I believe that the legislation passed by the House imposing criminal penalties on nuclear transplantation or so-called therapeutic cloning will not come to pass. We have stopped it in the Senate. And we may have 60 votes, if there was time on the calendar, to pass a bill which would permit nuclear transplantation.

And I think Senator Hutchison summarized the matter well. The president took a step -- a significant step -- on August 9th in permitting some federal funding. He was subjected to a lot of criticism.

It's pretty hard not to be criticized on virtually whatever the president or any of us in elective office do. So we're used to that.

But then we have to see what has happened. And I would like you to respond specifically to what you'd like to see done.

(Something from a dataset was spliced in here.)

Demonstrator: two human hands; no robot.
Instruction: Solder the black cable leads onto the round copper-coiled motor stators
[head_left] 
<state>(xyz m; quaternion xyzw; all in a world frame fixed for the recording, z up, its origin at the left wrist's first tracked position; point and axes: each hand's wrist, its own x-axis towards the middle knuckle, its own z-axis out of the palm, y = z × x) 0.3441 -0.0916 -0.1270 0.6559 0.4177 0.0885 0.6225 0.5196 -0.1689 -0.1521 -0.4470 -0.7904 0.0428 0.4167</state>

And Senator Ortiz, you have special insights into legislation. Give me your insights as to what legislation you would like to see done.

My own sense, at the moment, is that the Congress is going to have to legislate on the subject. And we had waited for a year-plus to see the experience.

And Dr. Zerhouni, if you can supplement what you have said with a timeline as to when you think you might know, we will be interested to know that. But I think the time has come to legislate in the field.

And as I said, last year, we had 64 senators in writing and commitments from 12 more. And 12 and 64 is 76, which is nine more than 67. So we are in a position to move where the need is sufficiently great. And I think this testimony has been very, very helpful.

And I think we've gotten the kernel of it. And your written answers will give us the balance.

So thank you all very much for coming in. That concludes our hearing.